Ecco perché l’ultimo vero scoglio superato il quale il nuovo Esecutivo potrà prendere il lardo è proprio la nomina di Savona al Mef. Lui farà la differenza assicurando spessore all’azione di governo. Una sua esclusione, invece, inficerebbe moltissimo la credibilità riformatrice di un’alleanza costruita su un ossimoro: la compatibilità politica tra i Cinque Stelle e la Lega. Ora, fare il tifo perché il vecchio professore sardo, intimo del compianto “picconatore” Francesco Cossiga, vada a stare in Via XX Settembre non significa abbracciare in toto le scelte di questo governo giallo-blu, o non fargli opposizione. Tuttavia, non è giocando allo sfascio del tanto peggio tanto meglio che si fa il bene del Paese. Non è sperando che al Ministero dell’Economia ci finisca uno smidollato o un pavido che si aggrega una proposta di governo alternativa.

Silvio Berlusconi se ne lamentava quando, da premier, gli toccava di stare sulla graticola delle opposizioni di sinistra che si facevano forti degli insulti e delle porcate che venivano rovesciati da istituzioni  governative e media stranieri sul centrodestra.

Fosse stato per noi quelli che all’epoca si beavano delle risatine altrui rivolte all’indirizzo del Presidente Berlusconi li avremmo volentieri processati per alto tradimento perché prima degli interessi di bottega vengono sempre e comunque quelli della nazione.
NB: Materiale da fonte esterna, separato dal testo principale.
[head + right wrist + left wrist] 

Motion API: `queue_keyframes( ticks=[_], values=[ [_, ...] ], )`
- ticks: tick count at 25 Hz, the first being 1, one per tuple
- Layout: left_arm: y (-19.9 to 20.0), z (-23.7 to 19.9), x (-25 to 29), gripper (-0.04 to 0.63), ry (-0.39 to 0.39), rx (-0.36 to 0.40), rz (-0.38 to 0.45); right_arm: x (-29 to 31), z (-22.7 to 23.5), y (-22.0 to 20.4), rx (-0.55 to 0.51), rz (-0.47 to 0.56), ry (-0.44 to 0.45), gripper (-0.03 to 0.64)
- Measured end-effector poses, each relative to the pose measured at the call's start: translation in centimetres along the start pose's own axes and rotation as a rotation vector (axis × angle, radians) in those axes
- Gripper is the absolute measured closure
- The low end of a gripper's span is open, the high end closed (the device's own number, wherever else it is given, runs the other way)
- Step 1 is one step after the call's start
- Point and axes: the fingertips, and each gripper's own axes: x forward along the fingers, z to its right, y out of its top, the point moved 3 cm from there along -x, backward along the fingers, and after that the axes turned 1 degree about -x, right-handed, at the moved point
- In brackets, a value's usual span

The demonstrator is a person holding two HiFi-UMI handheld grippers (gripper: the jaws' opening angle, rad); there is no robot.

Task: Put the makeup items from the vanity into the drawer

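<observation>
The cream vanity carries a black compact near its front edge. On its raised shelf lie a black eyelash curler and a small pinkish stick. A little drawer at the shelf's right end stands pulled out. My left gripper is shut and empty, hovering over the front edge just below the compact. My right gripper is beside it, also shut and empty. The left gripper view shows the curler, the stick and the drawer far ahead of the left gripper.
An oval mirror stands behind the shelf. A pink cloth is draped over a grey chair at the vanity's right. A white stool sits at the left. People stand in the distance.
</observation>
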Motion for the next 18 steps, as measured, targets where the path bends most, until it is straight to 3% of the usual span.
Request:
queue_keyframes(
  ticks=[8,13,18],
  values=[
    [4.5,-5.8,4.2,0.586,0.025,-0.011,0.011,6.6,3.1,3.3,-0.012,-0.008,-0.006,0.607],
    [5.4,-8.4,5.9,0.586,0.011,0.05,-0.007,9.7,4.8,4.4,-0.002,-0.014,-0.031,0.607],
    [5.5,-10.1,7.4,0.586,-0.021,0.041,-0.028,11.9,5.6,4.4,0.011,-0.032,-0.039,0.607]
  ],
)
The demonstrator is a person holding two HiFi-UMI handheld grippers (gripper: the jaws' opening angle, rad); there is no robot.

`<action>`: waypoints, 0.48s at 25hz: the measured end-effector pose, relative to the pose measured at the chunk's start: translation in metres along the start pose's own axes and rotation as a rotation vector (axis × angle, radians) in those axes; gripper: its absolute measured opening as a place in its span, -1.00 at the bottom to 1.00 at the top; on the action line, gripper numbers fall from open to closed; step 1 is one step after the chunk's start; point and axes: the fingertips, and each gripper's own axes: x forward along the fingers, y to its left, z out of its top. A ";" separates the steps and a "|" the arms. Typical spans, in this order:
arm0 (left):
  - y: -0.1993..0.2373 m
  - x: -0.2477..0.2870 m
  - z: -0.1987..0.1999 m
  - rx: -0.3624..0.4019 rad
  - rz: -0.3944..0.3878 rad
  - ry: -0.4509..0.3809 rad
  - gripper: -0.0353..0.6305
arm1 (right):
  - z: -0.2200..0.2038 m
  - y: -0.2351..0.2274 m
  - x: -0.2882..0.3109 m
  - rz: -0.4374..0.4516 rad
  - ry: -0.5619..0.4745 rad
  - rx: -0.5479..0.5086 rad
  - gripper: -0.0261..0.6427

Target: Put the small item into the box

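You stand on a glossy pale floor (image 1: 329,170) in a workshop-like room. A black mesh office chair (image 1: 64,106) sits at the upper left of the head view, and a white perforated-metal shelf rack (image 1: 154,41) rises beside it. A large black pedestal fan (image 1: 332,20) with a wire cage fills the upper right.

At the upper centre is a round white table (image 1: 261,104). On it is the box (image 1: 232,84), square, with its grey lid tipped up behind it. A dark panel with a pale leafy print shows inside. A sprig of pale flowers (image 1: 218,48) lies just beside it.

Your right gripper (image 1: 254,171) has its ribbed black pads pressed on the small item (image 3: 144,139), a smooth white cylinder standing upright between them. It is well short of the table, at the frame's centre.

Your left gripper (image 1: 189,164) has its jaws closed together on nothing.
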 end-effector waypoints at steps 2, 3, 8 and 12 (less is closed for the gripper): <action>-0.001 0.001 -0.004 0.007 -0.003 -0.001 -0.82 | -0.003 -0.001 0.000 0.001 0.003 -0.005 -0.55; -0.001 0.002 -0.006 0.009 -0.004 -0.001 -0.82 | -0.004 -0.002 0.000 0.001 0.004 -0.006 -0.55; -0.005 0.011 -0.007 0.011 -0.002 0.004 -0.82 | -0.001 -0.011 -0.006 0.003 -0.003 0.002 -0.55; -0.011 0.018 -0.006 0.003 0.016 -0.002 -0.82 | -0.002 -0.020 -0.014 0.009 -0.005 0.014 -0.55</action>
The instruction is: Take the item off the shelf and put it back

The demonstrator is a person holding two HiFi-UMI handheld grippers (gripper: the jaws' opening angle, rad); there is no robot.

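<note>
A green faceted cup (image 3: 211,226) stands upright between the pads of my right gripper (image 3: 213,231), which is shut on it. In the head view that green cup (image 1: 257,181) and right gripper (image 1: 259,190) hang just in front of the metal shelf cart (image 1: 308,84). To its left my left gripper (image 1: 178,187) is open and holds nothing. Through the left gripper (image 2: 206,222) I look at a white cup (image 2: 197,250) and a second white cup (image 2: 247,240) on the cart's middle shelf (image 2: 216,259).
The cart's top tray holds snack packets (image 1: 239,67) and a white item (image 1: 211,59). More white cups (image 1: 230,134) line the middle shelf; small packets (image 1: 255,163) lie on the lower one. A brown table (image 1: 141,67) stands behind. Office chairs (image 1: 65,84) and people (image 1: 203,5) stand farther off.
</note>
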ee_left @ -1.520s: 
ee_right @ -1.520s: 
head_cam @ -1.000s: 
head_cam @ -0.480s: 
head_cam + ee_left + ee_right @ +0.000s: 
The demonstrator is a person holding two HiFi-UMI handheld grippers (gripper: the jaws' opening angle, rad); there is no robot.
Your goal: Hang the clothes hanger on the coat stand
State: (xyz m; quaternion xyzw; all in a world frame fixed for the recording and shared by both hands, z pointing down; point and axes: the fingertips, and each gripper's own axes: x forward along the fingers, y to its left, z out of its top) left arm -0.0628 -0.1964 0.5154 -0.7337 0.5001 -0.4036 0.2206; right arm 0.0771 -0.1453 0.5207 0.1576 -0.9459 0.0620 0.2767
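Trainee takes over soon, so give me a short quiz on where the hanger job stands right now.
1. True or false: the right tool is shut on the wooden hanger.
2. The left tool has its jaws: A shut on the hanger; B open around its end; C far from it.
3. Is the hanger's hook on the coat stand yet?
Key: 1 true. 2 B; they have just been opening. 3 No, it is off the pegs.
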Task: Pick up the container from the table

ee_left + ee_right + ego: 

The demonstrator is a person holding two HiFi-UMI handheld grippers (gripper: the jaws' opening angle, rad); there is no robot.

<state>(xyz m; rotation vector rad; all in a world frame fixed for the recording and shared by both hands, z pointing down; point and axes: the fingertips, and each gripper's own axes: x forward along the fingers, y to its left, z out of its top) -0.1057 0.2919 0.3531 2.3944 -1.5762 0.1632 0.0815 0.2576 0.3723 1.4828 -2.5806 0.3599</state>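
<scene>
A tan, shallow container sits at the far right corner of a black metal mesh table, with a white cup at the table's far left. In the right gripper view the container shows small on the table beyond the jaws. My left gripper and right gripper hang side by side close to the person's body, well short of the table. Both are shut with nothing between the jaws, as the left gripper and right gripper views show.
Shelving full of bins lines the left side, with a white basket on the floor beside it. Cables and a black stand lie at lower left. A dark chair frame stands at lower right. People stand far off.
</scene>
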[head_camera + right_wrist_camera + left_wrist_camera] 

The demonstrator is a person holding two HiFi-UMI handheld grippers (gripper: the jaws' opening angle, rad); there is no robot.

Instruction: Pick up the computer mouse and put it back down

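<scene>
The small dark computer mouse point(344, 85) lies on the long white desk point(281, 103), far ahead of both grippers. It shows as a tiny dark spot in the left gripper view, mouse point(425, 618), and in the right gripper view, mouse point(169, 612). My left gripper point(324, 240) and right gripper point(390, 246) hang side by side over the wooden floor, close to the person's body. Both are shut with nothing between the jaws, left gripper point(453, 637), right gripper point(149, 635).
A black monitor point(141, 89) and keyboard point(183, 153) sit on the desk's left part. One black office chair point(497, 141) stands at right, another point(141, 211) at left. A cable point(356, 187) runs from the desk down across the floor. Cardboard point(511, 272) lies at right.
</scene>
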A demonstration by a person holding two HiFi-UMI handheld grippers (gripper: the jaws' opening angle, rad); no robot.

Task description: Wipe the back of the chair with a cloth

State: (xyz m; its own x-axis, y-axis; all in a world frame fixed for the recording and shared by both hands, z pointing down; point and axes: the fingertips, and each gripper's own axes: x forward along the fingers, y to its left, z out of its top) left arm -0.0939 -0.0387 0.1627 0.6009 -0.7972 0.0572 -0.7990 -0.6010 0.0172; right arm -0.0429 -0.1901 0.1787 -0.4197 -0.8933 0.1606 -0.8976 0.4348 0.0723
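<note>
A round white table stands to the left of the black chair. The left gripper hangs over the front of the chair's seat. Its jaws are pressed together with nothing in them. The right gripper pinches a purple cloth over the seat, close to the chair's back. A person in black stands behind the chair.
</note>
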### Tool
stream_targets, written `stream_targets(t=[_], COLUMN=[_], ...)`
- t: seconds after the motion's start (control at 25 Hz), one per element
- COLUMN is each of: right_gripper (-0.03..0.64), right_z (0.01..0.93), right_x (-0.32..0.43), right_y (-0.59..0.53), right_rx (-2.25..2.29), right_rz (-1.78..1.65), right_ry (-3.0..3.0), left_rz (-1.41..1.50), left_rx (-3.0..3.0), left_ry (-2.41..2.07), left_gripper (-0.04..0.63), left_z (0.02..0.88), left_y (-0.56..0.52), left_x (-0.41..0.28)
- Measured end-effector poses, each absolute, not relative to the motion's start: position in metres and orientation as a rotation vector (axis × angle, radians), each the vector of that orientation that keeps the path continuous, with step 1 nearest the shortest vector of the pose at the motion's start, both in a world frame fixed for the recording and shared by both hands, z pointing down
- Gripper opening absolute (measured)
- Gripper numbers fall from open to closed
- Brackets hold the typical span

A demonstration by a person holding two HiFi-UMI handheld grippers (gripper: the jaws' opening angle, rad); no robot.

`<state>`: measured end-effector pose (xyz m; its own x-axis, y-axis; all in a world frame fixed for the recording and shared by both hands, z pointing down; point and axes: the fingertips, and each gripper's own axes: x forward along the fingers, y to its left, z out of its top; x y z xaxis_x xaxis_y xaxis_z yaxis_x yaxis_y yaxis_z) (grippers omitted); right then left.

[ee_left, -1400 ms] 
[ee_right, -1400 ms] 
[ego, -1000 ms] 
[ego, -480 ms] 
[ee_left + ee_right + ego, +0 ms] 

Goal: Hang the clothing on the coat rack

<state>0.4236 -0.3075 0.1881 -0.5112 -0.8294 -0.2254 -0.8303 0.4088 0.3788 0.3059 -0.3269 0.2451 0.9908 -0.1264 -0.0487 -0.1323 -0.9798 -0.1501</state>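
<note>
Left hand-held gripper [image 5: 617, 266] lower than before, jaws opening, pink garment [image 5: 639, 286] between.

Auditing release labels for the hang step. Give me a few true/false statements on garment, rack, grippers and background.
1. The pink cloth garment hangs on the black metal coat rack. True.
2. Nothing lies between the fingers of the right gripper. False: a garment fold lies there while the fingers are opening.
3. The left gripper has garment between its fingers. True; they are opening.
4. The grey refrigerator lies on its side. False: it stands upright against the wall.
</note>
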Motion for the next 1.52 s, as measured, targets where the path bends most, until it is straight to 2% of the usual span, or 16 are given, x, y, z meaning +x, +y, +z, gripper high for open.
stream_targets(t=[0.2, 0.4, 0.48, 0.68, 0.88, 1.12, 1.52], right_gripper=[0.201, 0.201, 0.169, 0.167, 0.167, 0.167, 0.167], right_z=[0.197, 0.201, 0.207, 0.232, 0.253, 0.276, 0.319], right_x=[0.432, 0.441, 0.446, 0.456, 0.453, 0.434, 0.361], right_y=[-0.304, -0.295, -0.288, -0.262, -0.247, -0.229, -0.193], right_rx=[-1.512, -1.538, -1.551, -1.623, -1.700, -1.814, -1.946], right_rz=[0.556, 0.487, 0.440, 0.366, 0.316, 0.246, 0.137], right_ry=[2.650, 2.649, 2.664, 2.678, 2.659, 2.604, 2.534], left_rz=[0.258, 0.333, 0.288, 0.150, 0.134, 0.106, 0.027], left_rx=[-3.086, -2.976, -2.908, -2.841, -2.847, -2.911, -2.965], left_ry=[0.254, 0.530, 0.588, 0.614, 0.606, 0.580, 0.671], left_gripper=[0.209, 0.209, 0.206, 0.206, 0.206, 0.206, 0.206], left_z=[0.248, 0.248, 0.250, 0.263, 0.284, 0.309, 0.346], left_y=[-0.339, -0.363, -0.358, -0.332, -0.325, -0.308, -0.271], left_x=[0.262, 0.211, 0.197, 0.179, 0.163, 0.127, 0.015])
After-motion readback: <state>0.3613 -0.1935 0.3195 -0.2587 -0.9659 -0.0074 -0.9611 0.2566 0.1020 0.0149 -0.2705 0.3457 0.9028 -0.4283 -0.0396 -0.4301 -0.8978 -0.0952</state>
Ora che il centrodestra a-salvinizzato (la “a” non è un refuso ma un alfa privativo, si spera momentaneo) si prepara ad affrontare una navigazione incerta in mare incognito non adotti la pochezza della sinistra facendosi anch’esso megafono di ogni maldicenza, allarme o attacco provenga dai poteri stranieri.

Il Partito Democratico per essersi fatto paladino di quel metodo di lotta politica l’ha pagata cara. Finirebbe allo stessa maniera per Forza Italia se i suoi massimi esponenti cascassero nella trappola di fare da cassa di risonanza delle reprimende altrui. Non si dimentichi che se all’estero si parla male del governo di Roma non lo si fa perché si vuole bene all’Italia ma soltanto per fare gli interessi propri. Non è un caso se a Bruxelles, come nelle altre capitali europee, dei governi tecnici e del centrosinistra abbiano sempre parlato benissimo, nonostante stessero facendo il male degli italiani.

Se opposizione del centrodestra dovrà essere ci si augura che sarà costruttiva, incalzante e, soprattutto, intelligente. Che ci pensino i “dem” a fare la parte in commedia degli amici del giaguaro. E se il “nodo Savona” si scioglierà positivamente ne sia felice anche il centrodestra. Perché è sempre meglio avere uno bravo al posto giusto piuttosto che prendere un cavallo e farlo senatore.